Search the material below for the word "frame". Copy every line that has it.
━━━━━ Available data ━━━━━
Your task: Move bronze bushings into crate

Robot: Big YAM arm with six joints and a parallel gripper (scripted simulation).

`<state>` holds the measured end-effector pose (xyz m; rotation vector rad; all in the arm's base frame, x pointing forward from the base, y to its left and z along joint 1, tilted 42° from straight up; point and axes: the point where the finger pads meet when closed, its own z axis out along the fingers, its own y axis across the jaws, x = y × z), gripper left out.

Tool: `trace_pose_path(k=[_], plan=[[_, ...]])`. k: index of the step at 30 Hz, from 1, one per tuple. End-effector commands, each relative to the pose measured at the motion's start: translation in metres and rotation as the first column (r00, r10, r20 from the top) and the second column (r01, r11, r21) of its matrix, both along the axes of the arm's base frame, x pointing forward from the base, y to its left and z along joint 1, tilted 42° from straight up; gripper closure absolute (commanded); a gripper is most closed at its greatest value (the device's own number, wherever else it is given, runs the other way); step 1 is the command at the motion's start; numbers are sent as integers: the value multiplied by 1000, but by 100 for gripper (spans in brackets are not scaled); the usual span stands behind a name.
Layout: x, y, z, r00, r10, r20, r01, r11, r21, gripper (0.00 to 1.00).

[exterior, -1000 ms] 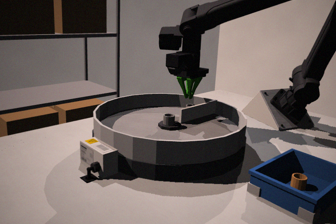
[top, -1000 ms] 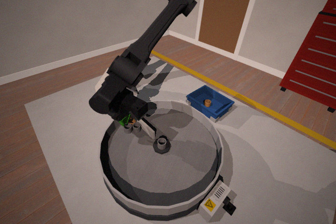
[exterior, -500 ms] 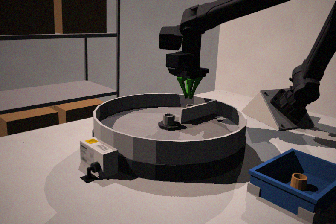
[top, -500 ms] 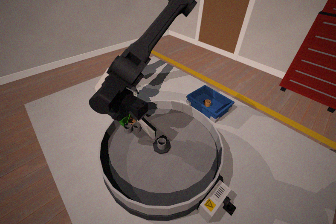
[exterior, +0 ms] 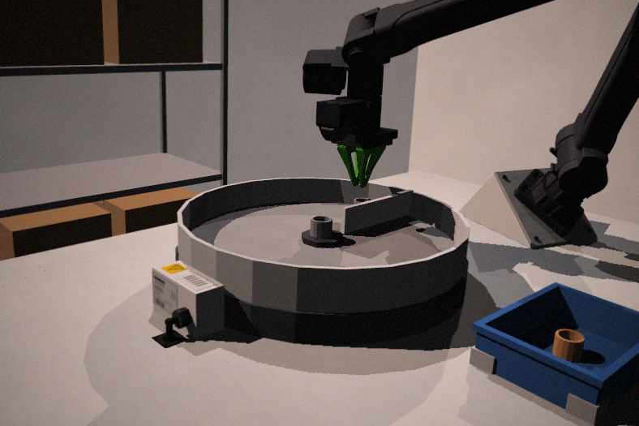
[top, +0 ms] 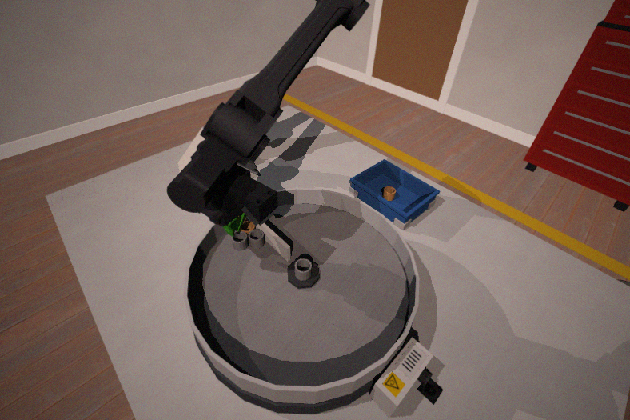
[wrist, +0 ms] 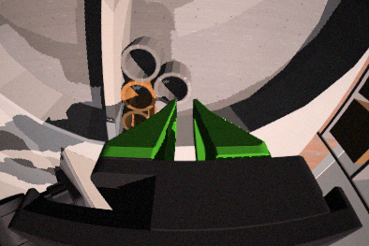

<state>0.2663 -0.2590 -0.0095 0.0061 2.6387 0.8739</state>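
The grey turntable has a hub at its centre and a straight guide bar. Beside the bar a bronze bushing stands close against two grey bushings. My gripper hovers just above this cluster with its green fingers nearly together and nothing between them. Its tips sit a little to the side of the bronze bushing. A second bronze bushing stands upright in the blue crate.
A control box is fixed to the turntable's outer wall. The arm's base mount stands behind the turntable. A yellow floor line and a red cabinet lie beyond the crate. Shelves with boxes stand at the back.
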Motion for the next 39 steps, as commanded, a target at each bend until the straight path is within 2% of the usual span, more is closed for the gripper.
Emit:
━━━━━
## [Written reply]
`<state>` holds the measured end-effector pose (xyz m; rotation vector rad; all in the arm's base frame, x pointing forward from the base, y to its left and z along joint 1, tilted 42° from straight up; point and axes: the point where the finger pads meet when closed, its own z axis out along the fingers, its own y axis across the jaws, x = y × z), gripper left out.
Tool: `trace_pose_path(k=[_], plan=[[_, ...]])`. k: index of the step at 30 Hz, from 1, one per tuple. End-effector commands, each relative to the pose measured at the motion's start: translation in metres and rotation as the first column (r00, r10, r20 from the top) and the second column (r01, r11, r21) of its matrix, both along the axes of the arm's base frame, x pointing forward from the base, y to its left and z along joint 1, tilted 42° from straight up; gripper closure absolute (commanded); a gripper is most closed at its greatest value (the device's own number, wherever else it is given, runs the other way); step 1 is the command at the motion's start; numbers are sent as integers: the value multiplied by 1000, but by 100 for gripper (spans in brackets are not scaled); the usual span stands behind a name.

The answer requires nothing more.